In the test set of 38 137 patients (mean [SD] age, 64.8 [6.9] years, 22 708 [59.5]% women and 15 429 [40.5%] men; 935 [2.5%] Asian, 2153 [5.6%] Black, 1414 [3.7%] Hispanic, 31 400 [82.3%] White, and 2235 [5.9%] other, including American Indian, multiple races, unspecified, and unrecorded, consolidated owing to small numbers), MLM-PREVENT had improved calibration (modified Hosmer-Lemeshow P > .05) compared to the AHA-PREVENT model across risk categories in the overall cohort (χ23 = 2.2; P = .53 vs χ23 > 16.3; P < .001) and sex subgroups (men: χ23 = 2.1; P = .55 vs χ23 > 16.3; P < .001; women: χ23 = 6.5; P = .09 vs. χ23 > 16.3; P < .001), while also surpassing a traditional recalibration approach. MLM-PREVENT maintained or improved AHA-PREVENT's calibration in Asian, Black, and White individuals. Both MLM-PREVENT and AHA-PREVENT performed equally well in discriminating risk (approximate ΔC index, ±0.01). Using a clinically significant 7.5% risk threshold, MLM-PREVENT reclassified a total of 11.5% of patients. We visualize the recalibration through MLM-PREVENT ASCVD risk charts that highlight preserved risk associations of the original AHA-PREVENT model.

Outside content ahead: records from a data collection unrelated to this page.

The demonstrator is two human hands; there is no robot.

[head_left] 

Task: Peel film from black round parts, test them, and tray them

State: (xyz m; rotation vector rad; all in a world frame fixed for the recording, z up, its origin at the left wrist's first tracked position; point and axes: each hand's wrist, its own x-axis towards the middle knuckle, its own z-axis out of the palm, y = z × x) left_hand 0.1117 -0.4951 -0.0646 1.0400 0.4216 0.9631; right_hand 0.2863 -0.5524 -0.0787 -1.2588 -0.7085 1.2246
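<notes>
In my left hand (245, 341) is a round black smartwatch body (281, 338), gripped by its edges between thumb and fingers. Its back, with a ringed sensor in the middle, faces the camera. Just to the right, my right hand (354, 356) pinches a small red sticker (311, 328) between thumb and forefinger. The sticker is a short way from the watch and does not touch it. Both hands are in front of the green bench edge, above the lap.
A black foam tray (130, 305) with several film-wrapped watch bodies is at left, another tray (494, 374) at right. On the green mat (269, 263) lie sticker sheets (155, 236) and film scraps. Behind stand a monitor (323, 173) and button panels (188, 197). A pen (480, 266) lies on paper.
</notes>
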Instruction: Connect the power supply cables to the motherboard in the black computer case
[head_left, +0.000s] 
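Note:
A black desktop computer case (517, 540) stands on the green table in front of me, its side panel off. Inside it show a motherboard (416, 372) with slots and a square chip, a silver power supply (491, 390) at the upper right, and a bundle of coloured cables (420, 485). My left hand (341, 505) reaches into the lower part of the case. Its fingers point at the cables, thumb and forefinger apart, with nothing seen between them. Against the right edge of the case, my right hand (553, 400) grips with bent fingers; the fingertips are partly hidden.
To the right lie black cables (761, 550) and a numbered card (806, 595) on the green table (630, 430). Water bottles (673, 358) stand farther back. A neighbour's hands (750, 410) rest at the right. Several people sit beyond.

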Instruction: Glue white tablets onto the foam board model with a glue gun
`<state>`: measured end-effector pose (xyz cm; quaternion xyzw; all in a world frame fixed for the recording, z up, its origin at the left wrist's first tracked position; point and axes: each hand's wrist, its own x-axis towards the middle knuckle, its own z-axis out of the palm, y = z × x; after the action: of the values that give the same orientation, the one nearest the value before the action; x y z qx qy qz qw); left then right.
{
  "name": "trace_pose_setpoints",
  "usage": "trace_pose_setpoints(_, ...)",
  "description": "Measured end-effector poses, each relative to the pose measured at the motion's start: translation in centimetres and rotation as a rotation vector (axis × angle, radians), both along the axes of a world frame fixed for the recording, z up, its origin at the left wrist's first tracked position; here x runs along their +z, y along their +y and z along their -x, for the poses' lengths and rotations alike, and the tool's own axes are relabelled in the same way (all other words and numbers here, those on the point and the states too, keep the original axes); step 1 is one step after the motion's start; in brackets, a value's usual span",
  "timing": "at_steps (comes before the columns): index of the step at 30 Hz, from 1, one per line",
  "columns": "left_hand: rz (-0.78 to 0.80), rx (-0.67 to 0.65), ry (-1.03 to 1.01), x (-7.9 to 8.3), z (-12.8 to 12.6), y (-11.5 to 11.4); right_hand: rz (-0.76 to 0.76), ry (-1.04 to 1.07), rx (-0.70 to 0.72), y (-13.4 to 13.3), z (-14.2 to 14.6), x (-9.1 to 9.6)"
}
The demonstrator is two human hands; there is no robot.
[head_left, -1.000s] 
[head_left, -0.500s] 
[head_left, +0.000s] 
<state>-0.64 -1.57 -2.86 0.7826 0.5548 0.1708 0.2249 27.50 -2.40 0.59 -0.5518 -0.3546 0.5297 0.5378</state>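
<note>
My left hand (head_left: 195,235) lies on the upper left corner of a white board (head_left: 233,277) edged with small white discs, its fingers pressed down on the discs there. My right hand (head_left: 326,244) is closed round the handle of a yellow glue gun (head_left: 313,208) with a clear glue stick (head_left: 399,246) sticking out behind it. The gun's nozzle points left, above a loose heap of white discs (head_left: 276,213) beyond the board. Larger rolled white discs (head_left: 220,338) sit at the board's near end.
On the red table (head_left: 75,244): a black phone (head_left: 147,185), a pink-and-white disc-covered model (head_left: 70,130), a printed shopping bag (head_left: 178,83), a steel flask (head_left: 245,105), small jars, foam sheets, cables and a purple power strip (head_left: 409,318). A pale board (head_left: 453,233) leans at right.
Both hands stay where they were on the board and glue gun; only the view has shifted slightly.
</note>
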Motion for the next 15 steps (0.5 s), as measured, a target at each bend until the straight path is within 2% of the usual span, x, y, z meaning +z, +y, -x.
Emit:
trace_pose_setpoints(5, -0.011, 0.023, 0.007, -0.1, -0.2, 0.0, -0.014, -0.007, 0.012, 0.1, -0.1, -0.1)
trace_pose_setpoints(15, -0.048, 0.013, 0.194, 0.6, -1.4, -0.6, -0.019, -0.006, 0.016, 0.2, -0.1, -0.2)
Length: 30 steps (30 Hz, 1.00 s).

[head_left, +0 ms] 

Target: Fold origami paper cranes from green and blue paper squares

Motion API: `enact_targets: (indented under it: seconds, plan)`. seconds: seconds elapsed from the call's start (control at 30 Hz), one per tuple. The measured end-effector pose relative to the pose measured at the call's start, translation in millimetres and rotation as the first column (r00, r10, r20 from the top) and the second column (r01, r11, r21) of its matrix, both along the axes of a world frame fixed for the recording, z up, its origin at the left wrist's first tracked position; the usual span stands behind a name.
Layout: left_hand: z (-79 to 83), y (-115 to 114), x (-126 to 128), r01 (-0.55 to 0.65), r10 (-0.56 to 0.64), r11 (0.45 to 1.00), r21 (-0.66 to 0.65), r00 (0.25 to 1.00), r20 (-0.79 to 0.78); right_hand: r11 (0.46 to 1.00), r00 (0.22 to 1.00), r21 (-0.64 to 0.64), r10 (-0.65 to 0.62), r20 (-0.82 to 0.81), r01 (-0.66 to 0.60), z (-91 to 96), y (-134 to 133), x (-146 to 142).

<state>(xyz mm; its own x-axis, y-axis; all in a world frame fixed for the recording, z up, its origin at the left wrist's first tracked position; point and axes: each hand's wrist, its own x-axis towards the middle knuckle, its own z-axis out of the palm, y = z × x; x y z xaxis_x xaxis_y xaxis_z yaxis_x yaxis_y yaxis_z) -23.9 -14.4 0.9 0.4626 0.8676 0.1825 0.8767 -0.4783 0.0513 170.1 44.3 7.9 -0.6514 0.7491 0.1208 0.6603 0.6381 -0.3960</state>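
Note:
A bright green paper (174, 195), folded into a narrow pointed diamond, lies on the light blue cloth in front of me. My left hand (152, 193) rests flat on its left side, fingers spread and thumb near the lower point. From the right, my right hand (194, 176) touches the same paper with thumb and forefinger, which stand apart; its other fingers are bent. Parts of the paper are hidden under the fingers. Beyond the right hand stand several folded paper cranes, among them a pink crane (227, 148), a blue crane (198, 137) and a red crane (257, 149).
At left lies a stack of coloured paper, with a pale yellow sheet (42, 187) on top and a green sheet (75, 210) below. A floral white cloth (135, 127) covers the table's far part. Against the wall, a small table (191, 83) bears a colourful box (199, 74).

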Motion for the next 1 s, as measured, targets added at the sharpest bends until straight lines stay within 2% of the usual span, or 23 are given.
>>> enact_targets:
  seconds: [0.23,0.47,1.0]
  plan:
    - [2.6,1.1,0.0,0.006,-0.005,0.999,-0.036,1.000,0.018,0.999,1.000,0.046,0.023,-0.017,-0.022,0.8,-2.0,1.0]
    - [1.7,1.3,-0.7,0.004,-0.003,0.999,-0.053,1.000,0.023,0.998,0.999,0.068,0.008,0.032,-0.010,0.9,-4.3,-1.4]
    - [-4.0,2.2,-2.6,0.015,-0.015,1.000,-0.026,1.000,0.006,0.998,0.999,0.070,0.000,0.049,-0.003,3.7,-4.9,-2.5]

The interpretable ML approach presented in this article enhanced the accuracy of the AHA-PREVENT model when applied to a local population while still preserving the risk associations found by the original model. This method has the potential to recalibrate other established risk tools and is implementable in electronic health record systems for improved cardiovascular risk assessment.
风险评估是心血管护理的一个组成部分。对指南推荐模型进行局部重新校准可以解决现有工具的局限性。
提供一种机器学习 (ML) 方法,在保留临床可解释性的同时,增强美国心脏协会预测心血管疾病事件风险 (AHA-PREVENT) 方程在本地人群中的性能。
设计、地点和参与者:本队列研究使用了基于新英格兰的电子健康记录队列,该队列的患者没有先前的动脉粥样硬化性心血管疾病 (ASCVD),并且在事件期间(2007-2016 年)有必要计算 AHA-PREVENT 的 10 年 ASCVD 发病风险。排除了有 ASCVD 事件、2007 年之前死亡或 2007 年时年龄在 79 岁或以上的患者。最终的研究人群为 95326 名患者,分为 3 个不重叠的子集进行训练、测试和验证。使用开源 ML 模型(极端梯度提升模型 [XGBoost])对 AHA-PREVENT 模型进行了调整,使用的最小预测变量包括年龄、性别和 AHA-PREVENT。MLM 受到单调约束,以保留风险因素与 ASCVD 风险之间的已知关联。同时,从电子健康记录中收集了性别、种族和民族数据,以验证亚组中 ASCVD 风险预测的性能。数据分析时间为 2021 年 8 月至 2024 年 2 月。
与 AHA-PREVENT 模型一致,ASCVD 事件定义为首次发生非致命性心肌梗死、冠状动脉疾病、缺血性卒中和心血管死亡之一。通过政府登记处对心血管死亡进行编码。使用 Harrell C 指数、改良 Hosmer-Lemeshow 拟合优度检验和校准曲线以及重新分类表分别评估区分度、校准和风险再分类。
在 38137 名患者的测试集中(平均[标准差]年龄为 64.8[6.9]岁,22708[59.5%]为女性和 15429[40.5%]为男性;935[2.5%]为亚裔,2153[5.6%]为黑人,1414[3.7%]为西班牙裔,31400[82.3%]为白人,2235[5.9%]为其他种族,包括美洲印第安人、多种族、未指定和未记录,由于数量较少而合并),与 AHA-PREVENT 模型相比,MLM-PREVENT 在整个队列(χ23=2.2;P>.05)和性别亚组(男性:χ23=2.1;P=.55 与 χ23>16.3;P<.001;女性:χ23=6.5;P=.09 与 χ23>16.3;P<.001)中,在所有风险类别中均具有改善的校准(改良 Hosmer-Lemeshow P>.05),并且在亚裔、黑人和白人个体中也保持或提高了 AHA-PREVENT 的校准。MLM-PREVENT 和 AHA-PREVENT 在区分风险方面表现相当(近似ΔC 指数,±0.01)。使用具有临床意义的 7.5%风险阈值,MLM-PREVENT 重新分类了总共 11.5%的患者。我们通过 MLM-PREVENT ASCVD 风险图表可视化重新校准,该图表突出显示了原始 AHA-PREVENT 模型的风险关联。
本文提出的可解释 ML 方法在应用于本地人群时增强了 AHA-PREVENT 模型的准确性,同时仍保留了原始模型发现的风险关联。这种方法有可能重新校准其他已建立的风险工具,并可在电子健康记录系统中实施,以改善心血管风险评估。